In the hot news of these days, there is a strong sense of the hustle and bustle. A cargo ship carrying 2,700 tons of Chilean cherries just docked, followed closely by the New Year gold being sold out. People are discussing whether this year's cherries can achieve freedom while adding gold to their asset allocation list.
This traditional sense of wealth security and consumption upgrade actually reflects a solid underlying logic: people are increasingly valuing the liquidity and certainty of assets.
Interestingly, when I opened the project plan for @Plasma , I found that this certainty is being digitalized. #Plasma is not the kind of geek product hiding in an ivory tower; it is more like a digital highway serving real transactions.
Why should we pay attention to this change?
People buy New Year gold because it has cultural attributes and is hard currency. People use stablecoins because they can circulate globally like the US dollar. However, the current blockchain networks are not friendly to stablecoins. If you transfer 100 dollars of USDT, you might have to pay 10 dollars in fees, an experience that is incomprehensible in traditional business logic. It's like shipping a box of cherries from Chile to Guangzhou, only to find that the shipping costs more than the fruit; how can this business continue?
This is why I am focused on $XPL . As the native token of the Plasma network, it supports a brand new payment standard.

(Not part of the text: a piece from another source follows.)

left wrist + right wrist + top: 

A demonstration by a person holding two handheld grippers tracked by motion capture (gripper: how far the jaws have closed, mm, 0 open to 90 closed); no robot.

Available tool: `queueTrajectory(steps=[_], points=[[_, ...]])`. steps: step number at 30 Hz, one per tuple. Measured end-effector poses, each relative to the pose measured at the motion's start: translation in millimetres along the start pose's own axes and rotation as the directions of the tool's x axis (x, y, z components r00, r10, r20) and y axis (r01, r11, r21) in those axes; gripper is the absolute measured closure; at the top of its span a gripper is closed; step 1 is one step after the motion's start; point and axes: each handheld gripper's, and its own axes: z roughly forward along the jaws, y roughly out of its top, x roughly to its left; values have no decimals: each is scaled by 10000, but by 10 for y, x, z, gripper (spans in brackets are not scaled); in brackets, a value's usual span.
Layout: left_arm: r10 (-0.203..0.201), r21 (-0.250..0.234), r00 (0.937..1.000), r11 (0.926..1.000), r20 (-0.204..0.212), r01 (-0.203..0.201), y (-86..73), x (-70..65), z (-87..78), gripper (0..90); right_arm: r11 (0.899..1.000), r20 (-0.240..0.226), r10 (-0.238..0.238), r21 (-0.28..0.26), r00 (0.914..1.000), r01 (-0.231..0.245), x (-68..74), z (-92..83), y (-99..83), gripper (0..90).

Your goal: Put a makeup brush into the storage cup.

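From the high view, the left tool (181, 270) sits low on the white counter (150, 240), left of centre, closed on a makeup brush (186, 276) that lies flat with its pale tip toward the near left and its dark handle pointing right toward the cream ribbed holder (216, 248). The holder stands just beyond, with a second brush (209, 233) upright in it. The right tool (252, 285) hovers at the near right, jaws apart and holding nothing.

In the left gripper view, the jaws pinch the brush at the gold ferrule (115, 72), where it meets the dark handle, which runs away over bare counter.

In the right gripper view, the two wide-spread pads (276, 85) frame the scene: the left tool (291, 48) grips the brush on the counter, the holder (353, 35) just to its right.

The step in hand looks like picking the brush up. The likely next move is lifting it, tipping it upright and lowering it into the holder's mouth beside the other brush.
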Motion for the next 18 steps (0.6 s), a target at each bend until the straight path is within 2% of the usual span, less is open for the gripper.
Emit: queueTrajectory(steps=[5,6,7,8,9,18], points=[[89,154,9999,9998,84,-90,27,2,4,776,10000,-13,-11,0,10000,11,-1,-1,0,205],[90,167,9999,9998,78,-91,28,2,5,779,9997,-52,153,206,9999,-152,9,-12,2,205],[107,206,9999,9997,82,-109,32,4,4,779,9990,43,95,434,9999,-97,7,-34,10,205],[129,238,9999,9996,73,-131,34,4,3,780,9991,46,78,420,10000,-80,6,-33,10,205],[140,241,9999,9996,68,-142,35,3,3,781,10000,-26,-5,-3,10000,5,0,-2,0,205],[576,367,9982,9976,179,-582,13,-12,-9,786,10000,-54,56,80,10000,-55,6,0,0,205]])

Zero-cost transfers: In the future, when paying with USDT, the term 'transaction fee' might just disappear.
Second-level confirmation: No longer need to stare at the transfer page spinning, as smooth as swiping a card.
Bitcoin-level security: It is a sidechain anchored in the Bitcoin security system, and this solid feeling resonates with the mindset people have when buying gold.
The intersection of tradition and the future
Recently, the market regulatory authority mentioned that the core of updating traditional industry standards is integration. What @plasma is doing is deeply integrating the transparency of blockchain with the convenience of traditional payments. It does not seek to be an all-purpose solution; it aims to thoroughly and ultimately refine the payment process.
In the current situation where traditional industries are caught in a rat race, seeking change, and discussing going overseas, what we need are technologies that can truly land and be used by ordinary people. Whether it's through applications like Plasma One that resemble new banks to deposit and withdraw digital dollars, or through various lending protocols on the chain to appreciate assets, the underlying core remains unchanged: efficiency.
If you are still entangled in various tricks of those air projects, you might as well calm down and take a look at these infrastructures that truly solve problems. As the Year of the Horse approaches, perhaps we should re-examine those projects with a pragmatic spirit as if we were scrambling to buy New Year gold.
Don't be intimidated by those complex technical terms; you just need to remember one thing: if a technology can make your money move faster, cheaper, and safer, then it is a trend. And trends often hide in these seemingly dull but extremely critical underlying constructions.